Unnamed: 0,Labelling,Detokenized
0,1.0,olahraga pilates populer deret manfaat
1,1.0,janice tjen lolos nomor final chennai open
2,-1.0,pasu rsf duga bantai ribu warga sipil sudan
3,1.0,pertamina peduli salur bantu korban bencana su...
4,-1.0,cuaca panas hujan banjir rob bayang wilayah


In [122]:
df.isnull().sum()

Labelling      2
Detokenized    2
dtype: int64

In [123]:
df = df.dropna()

In [124]:
df.isnull().sum()

Labelling      0
Detokenized    0
dtype: int64

In [125]:
df.shape

(832, 2)

#### Take a Quick Look at the Label

In [126]:
df['Labelling'].value_counts()

Labelling
 0.0    557
-1.0    180
 1.0     95
Name: count, dtype: int64

#### Split the Data into Training and Testing sets

In [127]:
from sklearn.model_selection import train_test_split

X = df['Detokenized']  

# Map labels to 0, 1, 2
label_mapping = {-1: 0, 0: 1, 1: 2}
y = df['Labelling'].map(label_mapping)

X_train, X_test, y_train, y_test = train_test_split(X, y, test_size=0.2, random_state=42)

In [128]:
print(y.value_counts()) 

Labelling
1    557
0    180
2     95
Name: count, dtype: int64


#### Scikit-learn's CountVectorizer
Text preprocessing, tokenizing and the ability to filter out stopwords are all included in [CountVectorizer](https://scikit-learn.org/stable/modules/generated/sklearn.feature_extraction.text.CountVectorizer.html), which builds a dictionary of features and transforms documents to feature vectors.

In [129]:
from sklearn.feature_extraction.text import CountVectorizer
count_vect = CountVectorizer()

# Only the X_train not the whole X
X_train_counts = count_vect.fit_transform(X_train)
X_train_counts.shape

(665, 3783)

#### Transform Counts to Frequencies with Tf-idf
While counting words is helpful, longer documents will have higher average count values than shorter documents, even though they might talk about the same topics.

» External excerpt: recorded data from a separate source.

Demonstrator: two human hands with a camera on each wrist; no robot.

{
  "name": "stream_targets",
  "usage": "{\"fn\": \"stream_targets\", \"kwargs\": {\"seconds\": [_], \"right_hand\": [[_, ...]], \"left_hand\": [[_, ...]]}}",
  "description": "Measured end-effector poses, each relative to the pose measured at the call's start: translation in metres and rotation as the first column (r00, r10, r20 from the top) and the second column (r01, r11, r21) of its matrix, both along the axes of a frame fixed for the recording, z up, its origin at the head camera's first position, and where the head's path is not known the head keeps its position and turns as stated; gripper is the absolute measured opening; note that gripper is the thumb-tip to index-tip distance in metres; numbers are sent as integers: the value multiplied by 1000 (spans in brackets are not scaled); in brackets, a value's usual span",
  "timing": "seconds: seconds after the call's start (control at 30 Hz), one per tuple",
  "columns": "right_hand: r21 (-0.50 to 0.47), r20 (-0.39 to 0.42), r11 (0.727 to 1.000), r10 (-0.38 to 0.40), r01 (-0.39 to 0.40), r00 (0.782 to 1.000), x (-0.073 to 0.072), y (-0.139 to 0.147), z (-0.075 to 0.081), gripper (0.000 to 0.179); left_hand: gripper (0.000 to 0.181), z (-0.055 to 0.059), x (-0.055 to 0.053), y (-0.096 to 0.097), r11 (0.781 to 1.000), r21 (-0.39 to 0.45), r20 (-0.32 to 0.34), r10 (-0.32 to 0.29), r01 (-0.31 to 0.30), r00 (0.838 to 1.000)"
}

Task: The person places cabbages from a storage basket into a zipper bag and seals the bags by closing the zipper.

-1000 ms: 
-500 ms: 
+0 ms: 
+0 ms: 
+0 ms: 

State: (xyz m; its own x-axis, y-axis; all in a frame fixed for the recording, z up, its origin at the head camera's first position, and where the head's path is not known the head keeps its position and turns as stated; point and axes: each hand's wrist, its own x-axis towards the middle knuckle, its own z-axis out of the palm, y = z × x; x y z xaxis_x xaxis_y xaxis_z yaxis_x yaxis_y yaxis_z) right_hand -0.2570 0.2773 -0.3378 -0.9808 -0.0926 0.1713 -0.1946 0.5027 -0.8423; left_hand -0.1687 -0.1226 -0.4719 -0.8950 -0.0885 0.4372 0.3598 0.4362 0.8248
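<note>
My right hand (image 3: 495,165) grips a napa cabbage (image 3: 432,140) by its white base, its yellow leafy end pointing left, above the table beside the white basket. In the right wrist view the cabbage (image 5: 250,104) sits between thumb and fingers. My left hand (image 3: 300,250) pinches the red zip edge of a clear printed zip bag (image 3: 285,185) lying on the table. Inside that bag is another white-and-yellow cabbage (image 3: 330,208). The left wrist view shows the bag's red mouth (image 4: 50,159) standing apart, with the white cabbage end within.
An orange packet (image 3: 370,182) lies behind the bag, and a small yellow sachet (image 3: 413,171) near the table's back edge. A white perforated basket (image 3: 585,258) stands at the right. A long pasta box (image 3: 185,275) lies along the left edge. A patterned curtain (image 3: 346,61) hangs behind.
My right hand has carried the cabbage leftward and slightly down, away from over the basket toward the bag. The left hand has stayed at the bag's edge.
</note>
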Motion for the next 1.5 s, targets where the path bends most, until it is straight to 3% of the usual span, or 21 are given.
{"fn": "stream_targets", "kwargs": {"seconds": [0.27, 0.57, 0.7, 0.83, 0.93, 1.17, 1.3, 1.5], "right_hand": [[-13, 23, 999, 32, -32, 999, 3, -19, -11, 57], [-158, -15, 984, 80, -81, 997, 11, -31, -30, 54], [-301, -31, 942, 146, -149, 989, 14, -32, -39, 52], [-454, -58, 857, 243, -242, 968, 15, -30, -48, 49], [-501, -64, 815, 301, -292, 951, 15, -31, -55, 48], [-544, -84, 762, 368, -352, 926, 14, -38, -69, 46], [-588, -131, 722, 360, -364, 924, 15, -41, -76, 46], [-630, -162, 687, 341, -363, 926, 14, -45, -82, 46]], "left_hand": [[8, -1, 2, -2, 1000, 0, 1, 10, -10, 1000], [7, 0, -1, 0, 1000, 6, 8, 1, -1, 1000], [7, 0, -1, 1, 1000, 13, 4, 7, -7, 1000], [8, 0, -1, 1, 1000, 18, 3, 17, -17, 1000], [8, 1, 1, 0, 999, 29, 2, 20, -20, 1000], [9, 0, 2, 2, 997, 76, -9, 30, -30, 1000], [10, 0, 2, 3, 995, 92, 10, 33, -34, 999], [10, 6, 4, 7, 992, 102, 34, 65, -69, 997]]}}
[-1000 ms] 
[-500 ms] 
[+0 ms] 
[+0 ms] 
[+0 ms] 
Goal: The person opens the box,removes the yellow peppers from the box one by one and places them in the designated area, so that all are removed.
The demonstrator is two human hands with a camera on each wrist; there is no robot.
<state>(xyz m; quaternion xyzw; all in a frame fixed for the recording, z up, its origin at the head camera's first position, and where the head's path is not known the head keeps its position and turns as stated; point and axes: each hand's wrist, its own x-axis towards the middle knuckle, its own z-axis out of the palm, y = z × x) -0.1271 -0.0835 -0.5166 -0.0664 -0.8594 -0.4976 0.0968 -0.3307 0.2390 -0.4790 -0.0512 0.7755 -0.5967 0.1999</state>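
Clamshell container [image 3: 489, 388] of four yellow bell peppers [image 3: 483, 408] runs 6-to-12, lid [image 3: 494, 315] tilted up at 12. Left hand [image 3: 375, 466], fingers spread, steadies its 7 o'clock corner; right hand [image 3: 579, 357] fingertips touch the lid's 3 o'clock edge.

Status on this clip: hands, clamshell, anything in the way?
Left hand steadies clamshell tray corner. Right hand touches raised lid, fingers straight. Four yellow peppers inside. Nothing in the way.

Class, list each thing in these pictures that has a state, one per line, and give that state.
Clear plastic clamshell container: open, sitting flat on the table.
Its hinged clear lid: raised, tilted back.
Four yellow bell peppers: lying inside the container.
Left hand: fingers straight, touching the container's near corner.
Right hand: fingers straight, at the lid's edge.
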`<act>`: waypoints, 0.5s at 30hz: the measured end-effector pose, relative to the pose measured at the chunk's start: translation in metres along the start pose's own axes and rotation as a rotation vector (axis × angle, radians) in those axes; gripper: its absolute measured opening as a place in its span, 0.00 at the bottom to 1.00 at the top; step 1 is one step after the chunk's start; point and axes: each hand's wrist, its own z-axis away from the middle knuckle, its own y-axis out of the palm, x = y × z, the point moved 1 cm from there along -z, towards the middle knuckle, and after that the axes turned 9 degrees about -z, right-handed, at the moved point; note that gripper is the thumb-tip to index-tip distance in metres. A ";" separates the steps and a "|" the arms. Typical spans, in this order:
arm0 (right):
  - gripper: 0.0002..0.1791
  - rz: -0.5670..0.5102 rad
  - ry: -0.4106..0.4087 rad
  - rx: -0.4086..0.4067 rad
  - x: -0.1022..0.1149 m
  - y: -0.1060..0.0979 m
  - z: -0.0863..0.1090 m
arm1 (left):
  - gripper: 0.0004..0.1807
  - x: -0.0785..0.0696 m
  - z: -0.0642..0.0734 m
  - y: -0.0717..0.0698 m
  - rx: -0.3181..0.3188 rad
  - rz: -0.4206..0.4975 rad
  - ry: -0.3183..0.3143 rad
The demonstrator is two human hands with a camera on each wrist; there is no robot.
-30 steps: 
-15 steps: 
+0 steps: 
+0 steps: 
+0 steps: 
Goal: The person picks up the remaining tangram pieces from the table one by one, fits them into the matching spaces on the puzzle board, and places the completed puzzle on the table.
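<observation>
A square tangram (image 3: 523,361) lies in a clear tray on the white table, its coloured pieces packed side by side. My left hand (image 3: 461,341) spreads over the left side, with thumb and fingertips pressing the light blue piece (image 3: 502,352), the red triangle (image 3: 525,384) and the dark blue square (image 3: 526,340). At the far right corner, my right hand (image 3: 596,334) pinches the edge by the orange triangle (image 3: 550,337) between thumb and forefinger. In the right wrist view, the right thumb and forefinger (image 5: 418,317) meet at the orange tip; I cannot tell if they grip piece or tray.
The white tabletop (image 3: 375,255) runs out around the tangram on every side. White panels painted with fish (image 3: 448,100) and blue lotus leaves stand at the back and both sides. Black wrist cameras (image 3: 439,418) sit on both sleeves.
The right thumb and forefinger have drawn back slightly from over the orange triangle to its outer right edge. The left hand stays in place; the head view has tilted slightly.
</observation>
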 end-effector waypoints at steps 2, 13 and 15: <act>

To avoid this we can simply divide the number of occurrences of each word in a document by the total number of words in the document: these new features are called **tf** for Term Frequencies.

Another refinement on top of **tf** is to downscale weights for words that occur in many documents in the corpus and are therefore less informative than those that occur only in a smaller portion of the corpus.

This downscaling is called **tf–idf** for “Term Frequency times Inverse Document Frequency”.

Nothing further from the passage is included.